Inevitavelmente, a pandemia de COVID-19 forçou uma redução temporária das atividades, incluindo a suspensão de atendimento físico nos clubes. O acompanhamento médico estava disponível apenas por telefone e o fornecimento de medicamentos antirretrovirais foi aumentado para que os adolescentes pudessem reduzir o número de visitas às clínicas.

MSF reiniciou algumas atividades dos Clubes de Adolescentes, embora com algumas limitações (por exemplo, atividades recreativas ainda estão em espera). “A presença hoje é impressionante. Eu temia que pudéssemos perder contato com parte de nossos pacientes, mas não foi o caso. Ainda estamos passando pelo processo de analisar as cargas virais para entender se esses poucos meses de atividade reduzida resultaram em uma piora da condição de nossos pacientes, mas até agora as coisas parecem estar bem.”     

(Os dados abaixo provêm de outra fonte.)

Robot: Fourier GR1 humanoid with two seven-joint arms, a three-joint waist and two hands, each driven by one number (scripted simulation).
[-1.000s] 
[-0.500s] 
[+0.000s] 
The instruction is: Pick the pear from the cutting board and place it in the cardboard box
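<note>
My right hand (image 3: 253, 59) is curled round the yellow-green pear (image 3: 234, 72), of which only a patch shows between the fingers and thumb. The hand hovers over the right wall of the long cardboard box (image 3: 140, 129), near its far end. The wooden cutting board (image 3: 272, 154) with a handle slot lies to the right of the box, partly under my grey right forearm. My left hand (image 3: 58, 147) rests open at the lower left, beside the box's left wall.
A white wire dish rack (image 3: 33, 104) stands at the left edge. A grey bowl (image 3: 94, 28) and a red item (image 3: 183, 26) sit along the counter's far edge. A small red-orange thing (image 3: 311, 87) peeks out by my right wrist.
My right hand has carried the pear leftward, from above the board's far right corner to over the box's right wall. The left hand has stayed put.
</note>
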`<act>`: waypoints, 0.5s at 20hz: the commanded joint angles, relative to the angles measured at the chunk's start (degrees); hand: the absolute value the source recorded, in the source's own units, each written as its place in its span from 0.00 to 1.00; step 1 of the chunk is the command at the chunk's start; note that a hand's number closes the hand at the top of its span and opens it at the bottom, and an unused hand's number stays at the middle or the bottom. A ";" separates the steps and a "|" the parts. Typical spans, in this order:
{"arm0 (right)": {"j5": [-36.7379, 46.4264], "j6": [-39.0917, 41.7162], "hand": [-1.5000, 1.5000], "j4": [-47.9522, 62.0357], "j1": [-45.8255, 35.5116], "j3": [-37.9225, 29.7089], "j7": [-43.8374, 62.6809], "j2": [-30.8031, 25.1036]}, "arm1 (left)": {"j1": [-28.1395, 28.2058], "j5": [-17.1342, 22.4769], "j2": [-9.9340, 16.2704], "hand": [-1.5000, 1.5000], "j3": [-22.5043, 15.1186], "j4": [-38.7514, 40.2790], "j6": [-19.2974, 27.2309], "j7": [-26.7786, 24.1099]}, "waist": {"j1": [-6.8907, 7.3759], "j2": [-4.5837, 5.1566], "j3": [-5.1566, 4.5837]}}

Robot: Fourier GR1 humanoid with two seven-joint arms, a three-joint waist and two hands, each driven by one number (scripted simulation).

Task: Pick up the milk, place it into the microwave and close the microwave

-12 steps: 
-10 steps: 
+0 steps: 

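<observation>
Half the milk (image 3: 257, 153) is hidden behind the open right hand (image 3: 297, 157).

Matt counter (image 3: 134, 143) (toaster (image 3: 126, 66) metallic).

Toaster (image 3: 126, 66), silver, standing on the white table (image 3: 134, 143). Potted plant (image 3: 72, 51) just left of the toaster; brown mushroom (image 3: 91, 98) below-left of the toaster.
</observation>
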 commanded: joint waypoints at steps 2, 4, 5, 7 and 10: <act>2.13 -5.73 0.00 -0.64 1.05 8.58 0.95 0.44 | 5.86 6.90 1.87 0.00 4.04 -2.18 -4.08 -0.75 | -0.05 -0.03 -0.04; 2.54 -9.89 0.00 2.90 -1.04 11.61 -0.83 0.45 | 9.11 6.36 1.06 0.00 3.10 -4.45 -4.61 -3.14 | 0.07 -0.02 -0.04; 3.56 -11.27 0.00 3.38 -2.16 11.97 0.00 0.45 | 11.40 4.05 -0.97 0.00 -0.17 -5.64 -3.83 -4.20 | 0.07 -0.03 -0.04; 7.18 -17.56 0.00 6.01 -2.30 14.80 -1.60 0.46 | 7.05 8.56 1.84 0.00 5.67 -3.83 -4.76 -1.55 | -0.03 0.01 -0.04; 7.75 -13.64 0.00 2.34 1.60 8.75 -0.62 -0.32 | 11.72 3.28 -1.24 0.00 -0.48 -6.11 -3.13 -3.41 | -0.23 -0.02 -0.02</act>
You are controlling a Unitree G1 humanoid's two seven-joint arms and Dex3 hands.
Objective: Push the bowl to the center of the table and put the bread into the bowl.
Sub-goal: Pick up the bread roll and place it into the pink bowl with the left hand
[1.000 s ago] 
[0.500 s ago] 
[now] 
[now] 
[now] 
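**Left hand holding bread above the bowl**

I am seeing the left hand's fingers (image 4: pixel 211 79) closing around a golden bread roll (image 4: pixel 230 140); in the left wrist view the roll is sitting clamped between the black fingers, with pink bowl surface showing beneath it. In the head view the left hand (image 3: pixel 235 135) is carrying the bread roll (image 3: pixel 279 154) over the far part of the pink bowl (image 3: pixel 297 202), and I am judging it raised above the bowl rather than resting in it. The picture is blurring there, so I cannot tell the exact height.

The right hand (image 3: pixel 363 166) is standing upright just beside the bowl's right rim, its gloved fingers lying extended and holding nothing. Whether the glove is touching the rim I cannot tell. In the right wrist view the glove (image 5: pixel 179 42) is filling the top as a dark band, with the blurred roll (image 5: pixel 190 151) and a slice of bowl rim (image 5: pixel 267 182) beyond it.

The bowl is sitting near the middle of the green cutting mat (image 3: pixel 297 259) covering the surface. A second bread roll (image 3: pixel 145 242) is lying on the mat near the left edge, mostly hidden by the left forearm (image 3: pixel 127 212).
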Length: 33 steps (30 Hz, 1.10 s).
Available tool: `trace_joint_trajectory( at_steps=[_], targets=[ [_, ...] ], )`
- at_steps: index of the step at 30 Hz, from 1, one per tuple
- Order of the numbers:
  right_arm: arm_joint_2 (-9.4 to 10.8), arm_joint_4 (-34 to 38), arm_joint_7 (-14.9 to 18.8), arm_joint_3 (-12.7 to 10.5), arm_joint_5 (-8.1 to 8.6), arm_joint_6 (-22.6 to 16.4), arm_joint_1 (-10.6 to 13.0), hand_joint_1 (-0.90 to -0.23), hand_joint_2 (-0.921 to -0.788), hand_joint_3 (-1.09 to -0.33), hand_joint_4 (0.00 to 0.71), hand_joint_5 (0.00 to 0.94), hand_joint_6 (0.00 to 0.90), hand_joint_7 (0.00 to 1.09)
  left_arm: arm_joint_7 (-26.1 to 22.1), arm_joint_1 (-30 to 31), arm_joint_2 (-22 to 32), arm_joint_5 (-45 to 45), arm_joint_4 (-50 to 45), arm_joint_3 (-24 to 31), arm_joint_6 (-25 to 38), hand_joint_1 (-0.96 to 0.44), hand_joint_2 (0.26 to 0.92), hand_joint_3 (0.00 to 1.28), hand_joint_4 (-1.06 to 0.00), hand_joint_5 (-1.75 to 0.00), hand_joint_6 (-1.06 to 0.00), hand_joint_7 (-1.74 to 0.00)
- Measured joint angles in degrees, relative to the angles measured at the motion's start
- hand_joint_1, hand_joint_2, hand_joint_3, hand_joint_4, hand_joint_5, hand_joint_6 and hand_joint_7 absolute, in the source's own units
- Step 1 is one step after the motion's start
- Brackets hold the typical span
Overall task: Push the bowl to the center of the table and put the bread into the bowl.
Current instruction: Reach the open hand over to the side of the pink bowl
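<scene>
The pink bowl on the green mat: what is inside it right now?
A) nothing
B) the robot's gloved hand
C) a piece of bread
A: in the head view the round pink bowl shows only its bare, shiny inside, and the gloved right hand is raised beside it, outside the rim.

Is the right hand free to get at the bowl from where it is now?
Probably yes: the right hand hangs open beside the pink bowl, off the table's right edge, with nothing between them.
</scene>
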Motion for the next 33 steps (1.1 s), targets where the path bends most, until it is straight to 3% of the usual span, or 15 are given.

Em 2019, cerca de 9.200 pacientes compareceram aos Clubes de Adolescentes de MSF.  Muitos encontram significado e motivação na oportunidade de ajudar os outros. “O resultado final é que os Clubes de Adolescentes ajudaram muitos jovens a se tornarem responsáveis por si próprios”, diz Chilungamo. “Agora, eles são capazes de gerenciar sua forma de viver, assim como eu.”